Haskell: converting a list of (a, b) key-value pai

2020-06-08 11:40发布

I'm a Haskell beginner. Let's suppose I want to write a function convertKVList that takes a flat list of key-value pairs, where some of the keys might be repeated, and turns it into a mapping from keys to lists of values where all of the keys are unique. For instance, on a list of pairs of Ints, I want this behavior:

> convertKVList [(1, 2), (1, 4), (1, 3), (2, 3)]
[(1,[3,4,2]),(2,[3])]

This seems like a common enough task that there ought to be a library function available to do what I want, but I couldn't find anything when I looked.

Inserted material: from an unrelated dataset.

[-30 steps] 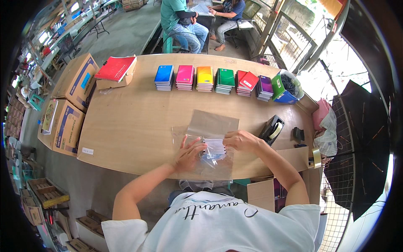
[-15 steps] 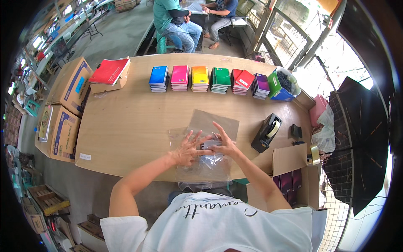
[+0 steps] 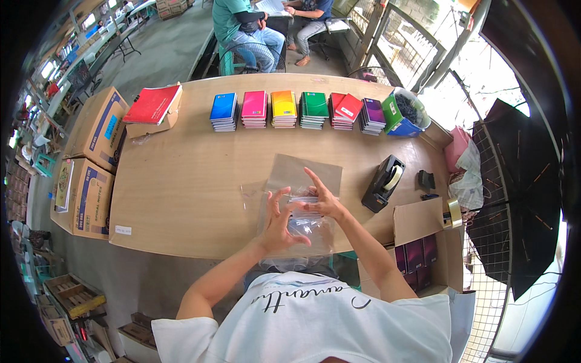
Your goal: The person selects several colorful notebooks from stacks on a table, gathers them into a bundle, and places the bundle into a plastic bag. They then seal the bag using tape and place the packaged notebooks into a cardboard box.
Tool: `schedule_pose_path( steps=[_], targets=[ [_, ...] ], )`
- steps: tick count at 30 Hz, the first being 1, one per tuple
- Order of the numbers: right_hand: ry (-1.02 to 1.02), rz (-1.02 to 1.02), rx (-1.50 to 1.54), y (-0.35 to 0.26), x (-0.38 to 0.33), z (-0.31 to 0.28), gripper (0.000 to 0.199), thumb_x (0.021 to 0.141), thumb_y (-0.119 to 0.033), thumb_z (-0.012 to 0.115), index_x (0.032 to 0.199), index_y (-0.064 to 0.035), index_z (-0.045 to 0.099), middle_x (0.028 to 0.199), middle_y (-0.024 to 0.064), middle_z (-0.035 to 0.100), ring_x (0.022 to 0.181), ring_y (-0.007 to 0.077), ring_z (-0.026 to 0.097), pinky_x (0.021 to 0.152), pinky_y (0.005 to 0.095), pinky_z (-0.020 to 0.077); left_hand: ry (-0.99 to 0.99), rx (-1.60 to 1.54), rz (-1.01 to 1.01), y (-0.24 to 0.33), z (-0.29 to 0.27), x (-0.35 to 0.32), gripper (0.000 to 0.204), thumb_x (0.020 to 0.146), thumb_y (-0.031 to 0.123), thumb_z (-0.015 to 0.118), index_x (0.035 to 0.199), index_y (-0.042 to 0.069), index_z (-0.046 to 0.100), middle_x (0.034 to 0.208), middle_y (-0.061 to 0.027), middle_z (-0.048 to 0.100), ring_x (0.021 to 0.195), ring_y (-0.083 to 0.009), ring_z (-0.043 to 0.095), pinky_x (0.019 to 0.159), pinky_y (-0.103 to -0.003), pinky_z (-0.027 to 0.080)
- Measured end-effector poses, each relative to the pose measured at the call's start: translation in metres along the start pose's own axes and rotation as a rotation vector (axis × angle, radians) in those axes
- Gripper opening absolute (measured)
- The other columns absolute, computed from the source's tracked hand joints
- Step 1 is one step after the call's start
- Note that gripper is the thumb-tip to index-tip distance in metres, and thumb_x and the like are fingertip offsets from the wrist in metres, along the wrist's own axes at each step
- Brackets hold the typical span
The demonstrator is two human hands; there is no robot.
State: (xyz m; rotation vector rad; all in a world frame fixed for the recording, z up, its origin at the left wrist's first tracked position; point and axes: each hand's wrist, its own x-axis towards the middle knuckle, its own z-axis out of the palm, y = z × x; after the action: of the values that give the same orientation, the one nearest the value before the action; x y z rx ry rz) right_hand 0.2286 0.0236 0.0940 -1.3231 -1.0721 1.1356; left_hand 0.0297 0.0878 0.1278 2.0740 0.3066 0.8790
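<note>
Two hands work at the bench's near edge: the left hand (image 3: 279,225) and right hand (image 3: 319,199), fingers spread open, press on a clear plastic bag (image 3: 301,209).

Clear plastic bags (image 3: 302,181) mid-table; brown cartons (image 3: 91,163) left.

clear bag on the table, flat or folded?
Flat at its far end, where the clear plastic bag lies spread on the table. Nearer, both hands cover it, the left hand and right hand; cannot tell there.
</note>
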Motion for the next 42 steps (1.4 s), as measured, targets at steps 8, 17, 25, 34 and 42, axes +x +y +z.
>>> schedule_pose_path(
  steps=[8,17,25,34,42],
  targets=[
    [-0.041,0.102,0.082,0.006,0.011,-0.008,0.108,0.068,-0.001,0.075,0.152,-0.0179,0.009,0.092,0.0094,0.058,0.092,0.0177,0.058,0.081,0.0315,0.0460,-0.135,0.551,0.230,-0.039,0.013,0.008,0.055,0.071,0.030,0.079,0.116,0.015,0.052,0.137,-0.0237,0.033,0.136,-0.0378,0.025,0.109,-0.058,0.019],
    [0.135,0.063,0.420,0.022,-0.001,-0.020,0.109,0.068,0.001,0.073,0.152,-0.0172,0.007,0.129,0.0173,0.045,0.111,0.0238,0.053,0.092,0.0329,0.0452,0.194,-0.606,-0.612,-0.055,0.044,0.011,0.074,0.063,0.005,0.082,0.124,0.004,0.041,0.096,-0.0077,0.058,0.086,-0.0145,0.056,0.079,-0.030,0.048],
    [0.121,0.040,0.118,0.001,-0.023,-0.003,0.076,0.073,0.000,0.073,0.140,-0.0175,0.041,0.138,0.0116,0.041,0.119,0.0226,0.048,0.093,0.0323,0.0455,0.229,-0.710,-0.707,-0.047,0.049,0.010,0.052,0.065,-0.008,0.073,0.113,0.005,0.058,0.096,-0.0042,0.058,0.090,-0.0127,0.056,0.078,-0.027,0.049],
    [0.205,-0.396,-0.545,-0.015,-0.038,0.002,0.027,0.068,0.003,0.070,0.088,-0.0149,0.076,0.120,0.0072,0.057,0.116,0.0261,0.051,0.095,0.0366,0.0442,0.361,-0.478,-0.564,-0.049,0.064,0.000,0.020,0.061,-0.009,0.073,0.072,0.007,0.067,0.097,-0.0052,0.059,0.093,-0.0165,0.057,0.081,-0.030,0.047],
    [1.523,0.060,-0.153,0.053,-0.123,-0.136,0.012,0.078,-0.010,0.071,0.083,0.0005,0.070,0.091,0.0092,0.063,0.084,0.0157,0.060,0.067,0.0276,0.0488,0.397,-0.494,-0.625,-0.055,0.073,-0.005,0.018,0.060,-0.010,0.073,0.064,0.006,0.065,0.098,-0.0063,0.057,0.100,-0.0166,0.055,0.082,-0.030,0.044]
  ],
)
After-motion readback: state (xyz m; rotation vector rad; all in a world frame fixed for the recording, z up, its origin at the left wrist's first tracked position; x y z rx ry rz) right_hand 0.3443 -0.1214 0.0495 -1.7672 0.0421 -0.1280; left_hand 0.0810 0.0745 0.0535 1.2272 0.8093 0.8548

Finally, someone suggested that I compose Map.toList with Map.fromListWith (++), and I ended up with this:

import Data.Map as Map (toList, fromListWith)

convertKVList :: (Ord a) => [(a, b)] -> [(a, [b])]
convertKVList ls =
  (Map.toList . Map.fromListWith (++) . map (\(x,y) -> (x,[y]))) ls

My question is for more experienced Haskellers and is in two parts: First, is this how you would go about it, or is there a "better" (easier to read, or more efficient, or both) way?

Second, how could I have come up with this on my own? I knew that I wanted the type to be [(a, b)] -> [(a, [b])], but putting that into Hoogle didn't turn up anything useful. And I had looked at the Data.Map docs, but neither fromListWith nor toList had jumped out as particularly helpful. So: how would you go about thinking about this problem? (I realize that both of these questions are subjective, especially the second one.)

Thanks!

6条回答
我命由我不由天
2楼-- · 2020-06-08 11:51

while this is by no means canonical:

import Data.List
import Data.Ord
import Data.Function (on)

convertKVList :: Ord a => [(a,b)] -> [(a,[b])]
convertKVList = map (\x -> (fst $ head x,  map snd x)) . groupBy ((==) `on` fst) . sortBy (comparing fst)

it does have the advantage of not pulling in Data.Map. should be asymptotically the same, haven't benchmarked. I think you could clean up the first chunk with Control.Arrow (something like (fst . head &&& map snd)) but it's not obviously cleaner.

Not sure how you'd come to it except by either knowing it or asking in #haskell, though.

查看更多
我命由我不由天
3楼-- · 2020-06-08 11:51

That looks like an understandable solution and you can clean it up slightly more:

import Data.Map (toList, fromListWith)
import Control.Arrow (second)

convertKVList :: Ord a => [(a, b)] -> [(a, [b])]
convertKVList = toList . fromListWith (++) . map (second (:[]))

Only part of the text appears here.